On a remote production server I have a directory that has more than 15 Terabytes of data. Also, in addition to Linux permission, ACLs are heavily used to allow departments, users, and daemons fine tuned access.
For our CI/CD pipeline and automated testing, I need to test how changes to these permissions affect the system, but before I can do that, I need a clone of what's on production in the test environment.
I obviously can't clone 15 Terabyte of data, and I really don't care about the data, I just care about the meta data (filenames, permissions, timestamps - basically all the info ls -lah
returns.)
It's easy to see what I'm trying to do with how I'm using rsync
:
rsync -aAr --include='*/' --exclude='*' [email protected]:/my/directory/ /test/directory/
This gives me exactly what I need from a directory standpoint. If rsync
had an option to allow files to be copied over with 0 content but filenames and attributes intact, problem solved. (Does it?)
For now, after I run the above rsync command for the directories, here is how I'm approaching this.

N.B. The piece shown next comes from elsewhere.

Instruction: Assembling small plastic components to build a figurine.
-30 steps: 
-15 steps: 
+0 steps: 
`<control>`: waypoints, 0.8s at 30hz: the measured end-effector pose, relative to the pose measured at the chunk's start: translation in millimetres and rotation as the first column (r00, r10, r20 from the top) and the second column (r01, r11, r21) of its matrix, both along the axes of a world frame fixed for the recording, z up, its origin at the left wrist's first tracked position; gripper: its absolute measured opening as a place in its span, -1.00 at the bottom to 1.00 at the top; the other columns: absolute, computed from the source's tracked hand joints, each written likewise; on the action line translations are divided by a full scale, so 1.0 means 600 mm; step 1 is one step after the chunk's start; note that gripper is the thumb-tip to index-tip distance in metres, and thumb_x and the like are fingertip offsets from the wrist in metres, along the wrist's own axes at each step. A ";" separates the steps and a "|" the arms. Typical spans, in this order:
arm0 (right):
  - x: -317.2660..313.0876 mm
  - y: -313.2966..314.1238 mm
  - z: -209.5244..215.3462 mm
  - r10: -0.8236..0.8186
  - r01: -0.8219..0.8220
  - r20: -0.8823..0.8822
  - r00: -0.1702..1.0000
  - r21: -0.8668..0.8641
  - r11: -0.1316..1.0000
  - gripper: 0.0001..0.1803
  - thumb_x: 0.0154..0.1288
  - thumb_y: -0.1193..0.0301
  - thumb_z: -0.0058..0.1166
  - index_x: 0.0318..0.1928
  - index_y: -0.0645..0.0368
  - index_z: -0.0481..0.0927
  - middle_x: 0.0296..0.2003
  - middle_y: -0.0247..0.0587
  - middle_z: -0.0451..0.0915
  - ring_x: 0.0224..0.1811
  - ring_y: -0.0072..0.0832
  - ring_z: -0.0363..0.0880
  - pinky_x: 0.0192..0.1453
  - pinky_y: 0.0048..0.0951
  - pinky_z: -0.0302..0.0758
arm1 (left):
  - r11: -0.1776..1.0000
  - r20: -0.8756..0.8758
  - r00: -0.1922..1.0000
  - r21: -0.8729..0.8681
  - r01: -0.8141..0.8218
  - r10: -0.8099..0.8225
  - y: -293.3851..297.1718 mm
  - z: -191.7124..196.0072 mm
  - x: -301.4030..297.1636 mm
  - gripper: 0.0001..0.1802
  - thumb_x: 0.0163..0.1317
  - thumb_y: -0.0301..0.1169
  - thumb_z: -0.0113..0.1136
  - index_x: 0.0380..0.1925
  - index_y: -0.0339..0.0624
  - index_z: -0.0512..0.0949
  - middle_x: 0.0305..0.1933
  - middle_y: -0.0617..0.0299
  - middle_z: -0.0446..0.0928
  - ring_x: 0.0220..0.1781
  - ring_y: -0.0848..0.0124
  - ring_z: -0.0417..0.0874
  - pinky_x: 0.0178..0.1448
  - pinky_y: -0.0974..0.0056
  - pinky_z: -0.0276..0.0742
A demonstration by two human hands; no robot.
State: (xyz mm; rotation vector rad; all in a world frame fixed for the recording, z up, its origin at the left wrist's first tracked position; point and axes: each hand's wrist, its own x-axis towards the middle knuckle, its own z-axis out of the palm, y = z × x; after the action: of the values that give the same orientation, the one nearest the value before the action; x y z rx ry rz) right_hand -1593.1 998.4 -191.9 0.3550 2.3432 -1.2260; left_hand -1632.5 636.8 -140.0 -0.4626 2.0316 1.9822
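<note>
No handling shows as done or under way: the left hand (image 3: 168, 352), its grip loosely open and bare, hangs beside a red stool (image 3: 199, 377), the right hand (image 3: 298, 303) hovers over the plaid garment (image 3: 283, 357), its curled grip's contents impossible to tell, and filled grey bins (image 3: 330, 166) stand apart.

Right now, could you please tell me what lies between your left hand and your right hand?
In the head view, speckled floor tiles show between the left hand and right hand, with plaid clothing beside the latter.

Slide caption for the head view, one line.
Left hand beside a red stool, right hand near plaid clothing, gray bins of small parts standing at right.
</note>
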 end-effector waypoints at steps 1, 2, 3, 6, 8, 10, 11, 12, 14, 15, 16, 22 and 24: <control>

ssh [email protected] 'find /my/directory -type f -exec ls -lah {} \;' > my.production.directory.files.txt
This gives me a local file where the contents contain lines of data like this:
-rwxrwxrwx 1 owner group 15K Oct 13 10:07 /my/directory/jobs.txt
That has 9 fields, and I'm passing it to awk and bash:
cat my.production.directory.files.txt | awk '{print "touch " $9 " && chown "$3":"$4" "$9}' | bash
I feel like there has to be a better way. before I filter that file through other commands to apply chmod
and the original timestamps, isn't there a more efficient way to do this? Something like cp
has with --attributes-only
like touch
and chown
can do with --reference, except against a remote file system?
Note, the answer must be executed directly on the command line. I cannot upload or rely on any scripts. Also, I know getfacl -R and setfacl will restore the permissions, but it does not restore timestamp and non-permissions related file data (that I'm aware.)
cp --attributes-only
within the remote system and then download the copy to the local?